Wal-Mart Chicago Expansion: VP Calls Chicago Market 'Critically Important'

Is Wal-Mart Coming To Your 'Hood Next?

Wal-Mart's Executive Vice President Tom Mars was in Chicago Monday for the Metropolitan Planning Council's annual luncheon, and referred to the retail super-chain's Chicago expansion as the "Urban Retail Revolution," announcing plans for at least eight stores within city limits, in addition to 59 in the surrounding Chicagoland area.

Within the city, Mars has his eye on installing the chain's signature, sprawling "supercenters" in the Chatham and Pullman neighborhoods on the South Side, "neighborhood markets" in the West Loop, West Englewood and East Lakeview and "express stores" in River North, Chatham and West Englewood, as Crain's Chicago Business reported.

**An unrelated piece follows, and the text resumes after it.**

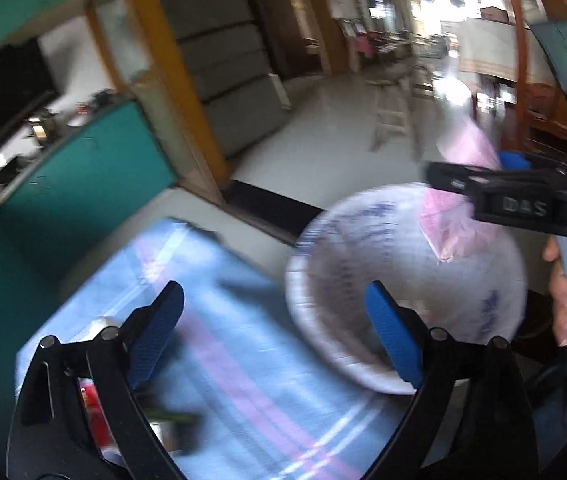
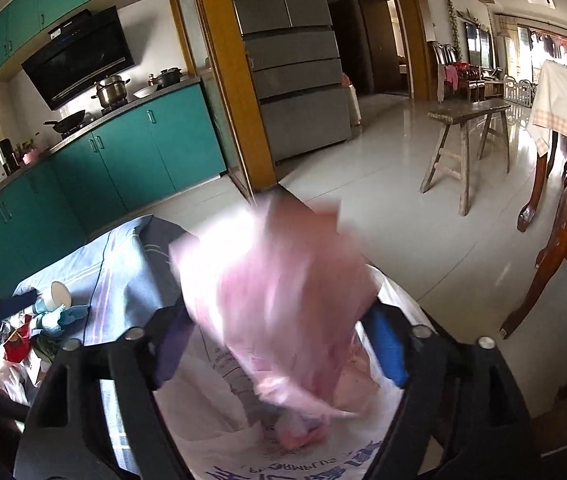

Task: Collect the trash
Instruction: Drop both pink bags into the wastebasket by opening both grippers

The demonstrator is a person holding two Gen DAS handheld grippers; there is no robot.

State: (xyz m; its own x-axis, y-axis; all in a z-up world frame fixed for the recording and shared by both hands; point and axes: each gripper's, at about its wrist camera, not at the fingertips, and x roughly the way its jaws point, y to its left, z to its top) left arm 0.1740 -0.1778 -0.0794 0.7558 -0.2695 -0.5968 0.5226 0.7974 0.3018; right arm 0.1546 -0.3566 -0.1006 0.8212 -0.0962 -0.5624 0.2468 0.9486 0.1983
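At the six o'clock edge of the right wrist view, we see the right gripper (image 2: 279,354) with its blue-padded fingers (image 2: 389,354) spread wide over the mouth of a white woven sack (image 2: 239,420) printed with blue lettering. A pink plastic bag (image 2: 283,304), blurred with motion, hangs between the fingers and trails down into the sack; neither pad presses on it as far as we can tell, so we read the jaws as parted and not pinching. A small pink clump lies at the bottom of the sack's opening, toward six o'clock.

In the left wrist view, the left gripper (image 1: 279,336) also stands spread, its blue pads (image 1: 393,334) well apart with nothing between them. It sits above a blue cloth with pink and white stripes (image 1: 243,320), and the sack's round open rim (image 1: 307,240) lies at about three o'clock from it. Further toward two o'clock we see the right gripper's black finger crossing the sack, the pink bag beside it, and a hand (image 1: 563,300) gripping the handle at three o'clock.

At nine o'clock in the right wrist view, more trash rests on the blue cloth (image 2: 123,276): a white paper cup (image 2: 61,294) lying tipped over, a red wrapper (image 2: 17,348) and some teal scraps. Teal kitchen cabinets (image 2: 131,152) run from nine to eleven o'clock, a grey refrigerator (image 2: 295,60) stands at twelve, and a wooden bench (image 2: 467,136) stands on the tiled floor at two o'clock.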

The Center Square Journal reports that neighborhood markets in other cities have already begun to see returns on par with the chain's larger counterparts, making them an ideal store format to pursue further growth. The markets average some 42,000 square foot in size, compared to the supercenters' 185,000.

“There is no venue that presents a better opportunity for us than Chicago," Mars said, according to the Center Square Journal. "[T]his is not the first urban market that we have entered, or pretended to enter, but it is a critically important one to us and we are absolutely committed to doing it right."

"Doing it right" will reportedly also entail the launch of a nationwide minority supplier program, which aims to increase the diversity of the Bentonville, Ark.-based retail chain's suppliers, according to the Chicago Sun-Times.

In addition to the eight locations named above, the Belmont Harbor Neighbors Association caught wind of a second, 14,086 square foot "express" Wal-Mart location coming to the East Lakeview neighborhood, a few blocks east of Wrigley Field at 3636 E. Broadway St. Building permits have reportedly been approved for the location, which was formerly home to Recycled Paper Greetings. The fact that Mars did not mention this sale, completed a week before his Monday speech, has some asking questions about what other locations throughout the city the company may be eying in its quest for a Second City sprawl.

The first Wal-Mart store -- a "neighborhood market" -- in development in East Lakeview, at the Surf-Broadway building, has been met with a great deal of vocal community protest. The store is currently slated for a spring 2012 opening, per a Southeast Lakeview Neighbors questionnaire that the company completed earlier this year.

The company also recently signed a long-term lease for an "express store" located under the Chicago Brown Line El train station at 225 W. Chicago Ave., as NBC Chicago reported.

A Loyola University/University of Illinois at Chicago study released last year took issue with Wal-Mart's contention that their expansion of new stores enhances the local economy surrounding them, based on the impact of the chain's Austin neighborhood location. Wal-Mart, however, argues the study's findings were "flawed" because they did not take newly-established businesses into account.